By the way there are some theories that say that we live in an oscillating universe where you get expansion after the big bang and then after it stops expanding it contracts again into a tiny dot to then explode again. There are even more exotic theories.
***I really don’t care much about that part. MEGO, Mine Eyes Glaze Over 🙄
At the moment the most rational position to take is that we don’t know much about the origin of the universe (if there even was one)
***Bullshiite. We know more and more about the origin in time of our universe with each passing year. The cosmologists are getting down to the first few milliseconds of time in the Big Bang before their math falls apart.
and to just keep digging for an answer.
***I think you like to cross across pre-big bang boundaries just a tad too much. I prefer to just look at the data we have.

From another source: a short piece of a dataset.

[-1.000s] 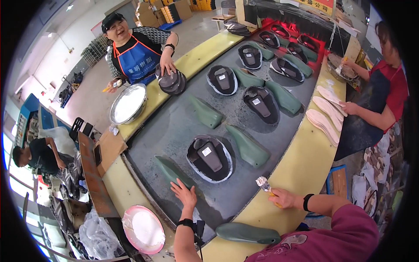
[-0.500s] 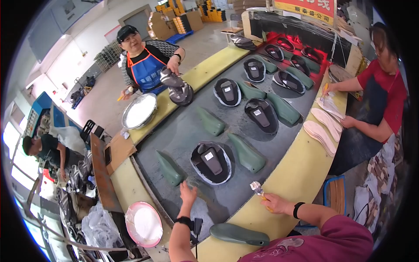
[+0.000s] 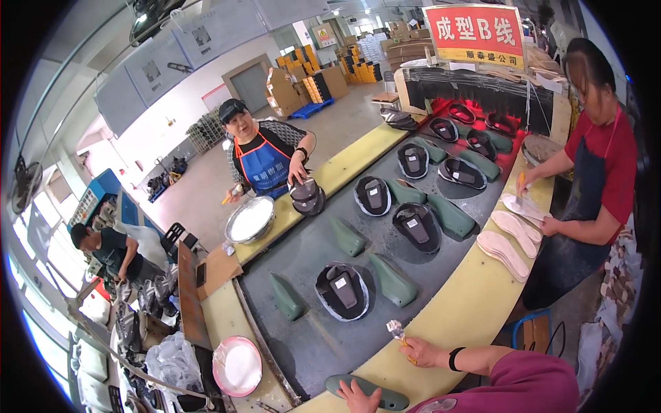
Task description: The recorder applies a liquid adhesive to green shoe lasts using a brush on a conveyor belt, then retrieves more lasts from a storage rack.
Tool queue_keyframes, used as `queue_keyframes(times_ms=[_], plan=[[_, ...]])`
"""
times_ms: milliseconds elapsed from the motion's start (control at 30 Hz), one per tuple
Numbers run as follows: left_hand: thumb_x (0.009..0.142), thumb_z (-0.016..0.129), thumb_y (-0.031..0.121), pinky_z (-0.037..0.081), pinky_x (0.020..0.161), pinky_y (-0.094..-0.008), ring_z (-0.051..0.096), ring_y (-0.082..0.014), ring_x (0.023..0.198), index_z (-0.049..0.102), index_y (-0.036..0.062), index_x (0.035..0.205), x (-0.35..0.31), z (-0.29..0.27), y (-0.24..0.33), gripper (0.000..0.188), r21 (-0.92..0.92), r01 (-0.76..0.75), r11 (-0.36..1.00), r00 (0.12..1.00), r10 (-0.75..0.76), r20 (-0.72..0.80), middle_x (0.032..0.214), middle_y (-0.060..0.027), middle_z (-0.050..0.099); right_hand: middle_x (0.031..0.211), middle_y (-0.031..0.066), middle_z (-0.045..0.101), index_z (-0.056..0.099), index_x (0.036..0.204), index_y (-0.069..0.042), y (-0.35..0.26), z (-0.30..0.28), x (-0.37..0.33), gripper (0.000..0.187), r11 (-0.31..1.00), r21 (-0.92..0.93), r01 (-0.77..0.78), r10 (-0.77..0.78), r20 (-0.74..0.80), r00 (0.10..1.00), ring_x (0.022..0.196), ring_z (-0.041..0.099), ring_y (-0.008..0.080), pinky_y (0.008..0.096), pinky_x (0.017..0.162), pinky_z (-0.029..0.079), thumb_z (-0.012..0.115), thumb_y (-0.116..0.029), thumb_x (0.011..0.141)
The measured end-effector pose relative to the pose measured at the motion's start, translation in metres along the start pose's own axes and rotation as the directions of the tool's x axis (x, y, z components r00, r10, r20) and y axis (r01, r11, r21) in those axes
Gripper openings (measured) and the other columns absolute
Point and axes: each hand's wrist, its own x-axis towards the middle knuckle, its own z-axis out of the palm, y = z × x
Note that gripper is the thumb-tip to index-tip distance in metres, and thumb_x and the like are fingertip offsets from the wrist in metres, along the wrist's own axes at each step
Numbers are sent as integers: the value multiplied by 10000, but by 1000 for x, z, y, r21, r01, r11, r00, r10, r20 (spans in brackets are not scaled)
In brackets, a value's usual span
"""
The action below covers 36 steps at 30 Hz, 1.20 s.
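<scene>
My right hand (image 3: 425,352) is closed round the handle of a glue brush (image 3: 396,331), its bristles loaded with white paste and pointing up over the yellow near edge. My left hand (image 3: 359,397), fingers spread, lies over a dark green shoe last (image 3: 384,395) at the bottom of the view; whether it presses on it I cannot tell. Closest on the grey belt (image 3: 289,358) are a black shoe upper (image 3: 339,292) with a white-smeared rim and two green lasts, one to its left (image 3: 285,297) and one to its right (image 3: 394,281).
A pink basin (image 3: 219,358) of white paste stands at left, a metal bowl (image 3: 269,230) of it beyond. Across the belt a co-worker handles dark shoes (image 3: 308,198). Another at right brushes pale insoles (image 3: 501,256). More uppers and lasts lead to a red-lit opening (image 3: 441,107).
My left hand has drawn back from the belt to the green last near me. The view has tilted up. The co-worker across has lowered the dark shoes to the ledge.
</scene>
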Motion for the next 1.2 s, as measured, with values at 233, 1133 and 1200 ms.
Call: queue_keyframes(times_ms=[233, 1133, 1200], plan=[[610, 738, 194, 278, 1022, -415, 274, -415, 1234, 195, -22, 1350, -42, 21, -37, 943, -547, 370, 751, 929, -286, 237, 1370, -278, 183, 982, 181, 490, 486, 1024, -38, -13, -12, 3, 292, 998, 49, -25, 24, 30, 999, 924, 492, 346, 422, 795, 417, 519, -77, 736], [570, 580, 56, 458, 698, -308, 544, -191, 785, 487, -36, 1078, 17, -74, -21, 525, -802, 558, 214, 830, -151, 537, 886, -97, 571, 670, 80, 597, 582, 876, -24, -101, -82, 116, 117, 754, 649, 99, 55, -213, 975, 599, 596, 142, 264, 563, 479, 507, -110, 853], [569, 574, 47, 466, 681, -305, 549, -190, 774, 487, -42, 1069, 22, -78, -19, 515, -804, 552, 221, 832, -88, 548, 879, -95, 568, 672, 64, 595, 584, 862, -36, -109, -77, 122, 103, 594, 803, -48, 114, -25, 993, 583, 583, 119, 256, 523, 453, 520, -116, 854]])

And BTW, when a math equation spits out 11 different universes it becomes useless, it’s no longer math, it’s no longer measurable.
“On this side of the big bang yes. But over the last 200 years we have scrutinized exactly zero about the other side of the big bang. So your point is miniscule, almost infinitessaly small.”
Actually the big bang theory is about 100 years old.
And even 200 years is nothing in historical terms. Look what we know now that we didn’t know two thousands years ago. Some things take time to understand and discover.
“The “weak omnipotence” argument would be that God has omnipotence, the ability to accomplish anything, BUT that God does not choose to automatically accomplish everything that He wants.”
The person I responded to said the world is not what the creator intended. You are arguing he chose it to be this way.
If it’s god’s choice, it is still omnipotent, just a jerk not worthy of worship.
Hopefully other folks are reading this discussion—because it is very relevant to the UFO topic.
Major advances in any civilization often require total overhaul of cherished assumptions—including mathematics and physics.
I would expect any highly advanced civilization to have mathematical concepts and tools that would be totally “impossible” to us—and it would be rather amusing if they were Platonist as well.
;-)
Actually the big bang theory is about 100 years old.
***So what? Mankind has been postulating about before the beginning of time for far longer than 200 years. Why do you keep bringing up irrelevancies? They don’t matter.
And even 200 years is nothing in historical terms.
***POTO: Pointing Out The Obvious. And also kind of yet another irrelevancy.
Look what we know now that we didn’t know two thousands years ago.
***Yeah, ON THIS SIDE of the big bang. You keep jumping across that boundary.
Some things take time to understand and discover.
***And over those 2 thousand years we have learnt almost zero about whatever might be on the other side of the big bang.
“The person I responded to said the world is not what the creator intended. You are arguing he chose it to be this way.”
I think that’s an oversimplification. Let’s say God has a choice to either:
a) create an essentially clockwork world where everything unfolds predictably and never in a way that goes against his wishes.
or
b) create a world in which there is an element outside of his control, and therefore a world in which things can happen that he didn’t intend.
If God chooses scenario B, then you could attribute everything that happens in the world to his choice, as you are arguing. But that neglects to take into account that God is not choosing the unintended consequences themselves, but rather choosing a type of universe in which unintended consequences are possible (or even inevitable). Those are two quite different choices.